To convert only black color to white in Matlab

Question

I know this thread about converting black color to white and white to black simultaneously. I would like to convert only black to white. I know this thread about doing this what I am asking but I do not understand what goes wrong.

Picture

Code

rgbImage = imread('ecg.png');
grayImage = rgb2gray(rgbImage); % for non-indexed images
level = graythresh(grayImage); % threshold for converting image to binary, 
binaryImage = im2bw(grayImage, level); 
% Extract the individual red, green, and blue color channels.
redChannel = rgbImage(:, :, 1);
greenChannel = rgbImage(:, :, 2);
blueChannel = rgbImage(:, :, 3);
% Make the black parts pure red.
redChannel(~binaryImage) = 255;
greenChannel(~binaryImage) = 0;
blueChannel(~binaryImage) = 0;
% Now recombine to form the output image.
rgbImageOut = cat(3, redChannel, greenChannel, blueChannel);
imshow(rgbImageOut);

Which gives

Where seems to be something wrong in red color channel. The Black color is just (0,0,0) in RGB so its removal should mean to turn every (0,0,0) pixel to white (255,255,255). Doing this idea with

redChannel(~binaryImage) = 255;
greenChannel(~binaryImage) = 255;
blueChannel(~binaryImage) = 255;

Gives

So I must have misunderstood something in Matlab. The blue color should not have any black. So this last image is strange.

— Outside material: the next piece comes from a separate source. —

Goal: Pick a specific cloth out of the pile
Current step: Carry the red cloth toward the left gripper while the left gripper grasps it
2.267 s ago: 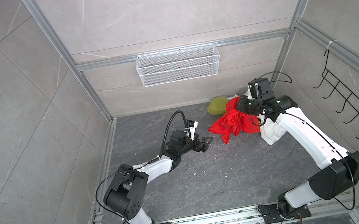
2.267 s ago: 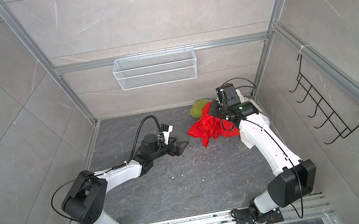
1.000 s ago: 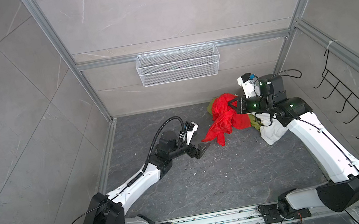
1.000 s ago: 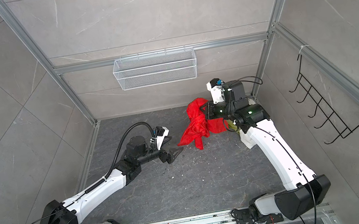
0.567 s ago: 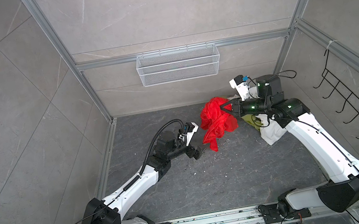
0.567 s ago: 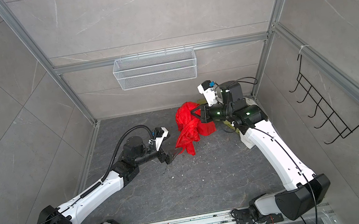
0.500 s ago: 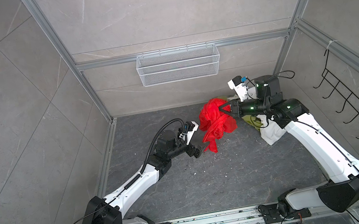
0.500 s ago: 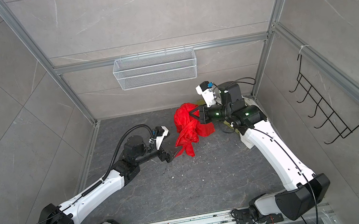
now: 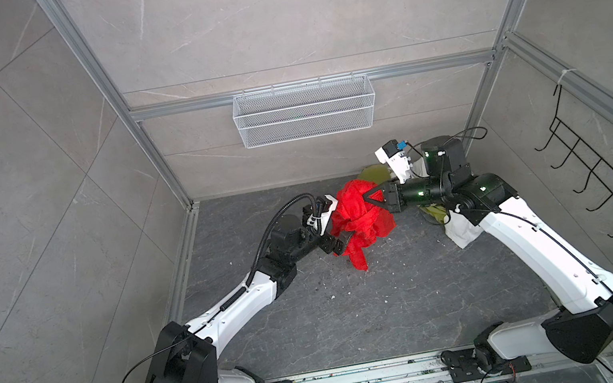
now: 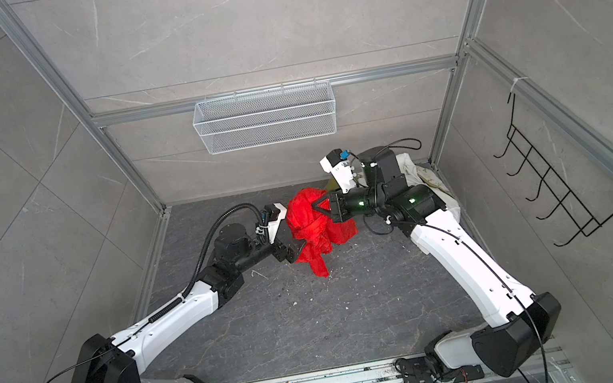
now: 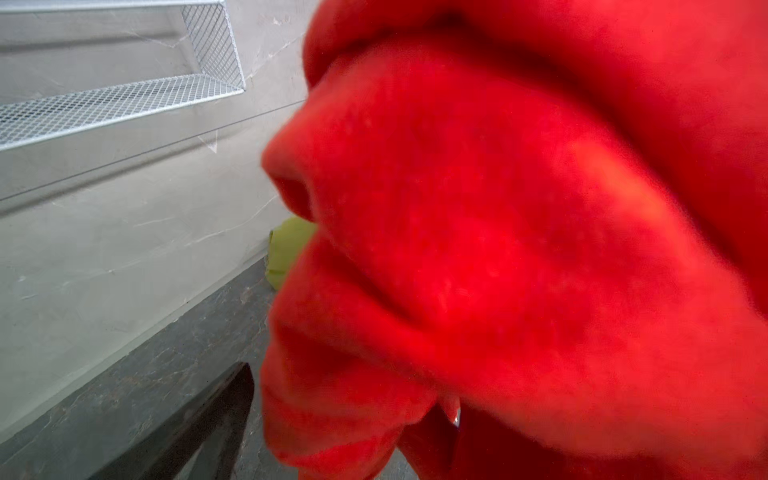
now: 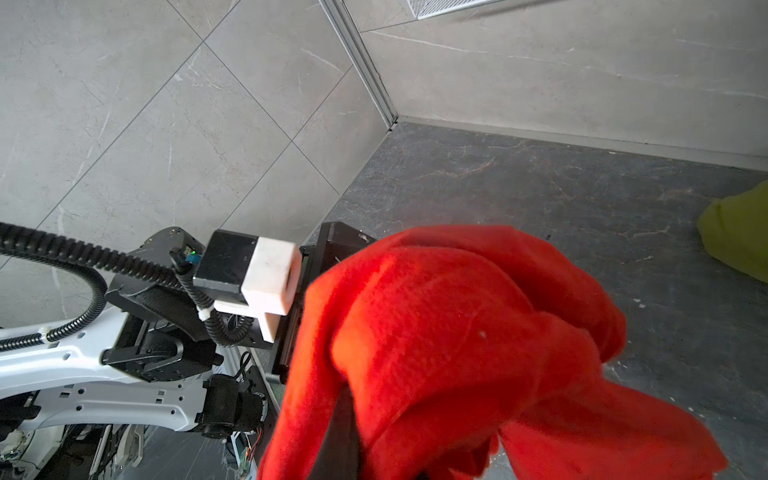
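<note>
Closer now: cloth (image 9: 359,217) and left hand (image 9: 338,245)

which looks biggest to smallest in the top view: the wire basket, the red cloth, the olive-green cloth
1. wire basket, clearly largest
2. red cloth, bunched and held up nearer the camera, which may flatter it
3. olive-green cloth, only scraps show, so its real size is unsure

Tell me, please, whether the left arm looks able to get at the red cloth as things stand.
Probably yes: the left arm's open fingers sit right against the red cloth, which hangs pinched in the right arm's fingers, and nothing stands between.
</note>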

How can you turn only black color to white? I want to keep the blue color of the ECG.

Answer 1

If I understand you properly, you want to extract out the blue ECG plot while removing the text and axes. The best way to do that would be to examine the HSV colour space of the image. The HSV colour space is great for discerning colours just like the way humans do. We can clearly see that there are two distinct colours in the image.

We can convert the image to HSV using rgb2hsv and we can examine the components separately. The hue component represents the dominant colour of the pixel, the saturation denotes the purity or how much white light there is in the pixel and the value represents the intensity or strength of the pixel.

Try visualizing each channel doing:

im = imread('http://i.stack.imgur.com/cFOSp.png'); %// Read in your image
hsv = rgb2hsv(im);
figure;
subplot(1,3,1); imshow(hsv(:,:,1)); title('Hue');
subplot(1,3,2); imshow(hsv(:,:,2)); title('Saturation');
subplot(1,3,3); imshow(hsv(:,:,3)); title('Value');

Hmm... well the hue and saturation don't help us at all. It's telling us the dominant colour and saturation are the same... but what sets them apart is the value. If you take a look at the image on the right, we can tell them apart by the strength of the colour itself. So what it's telling us is that the "black" pixels are actually blue but with almost no strength associated to it.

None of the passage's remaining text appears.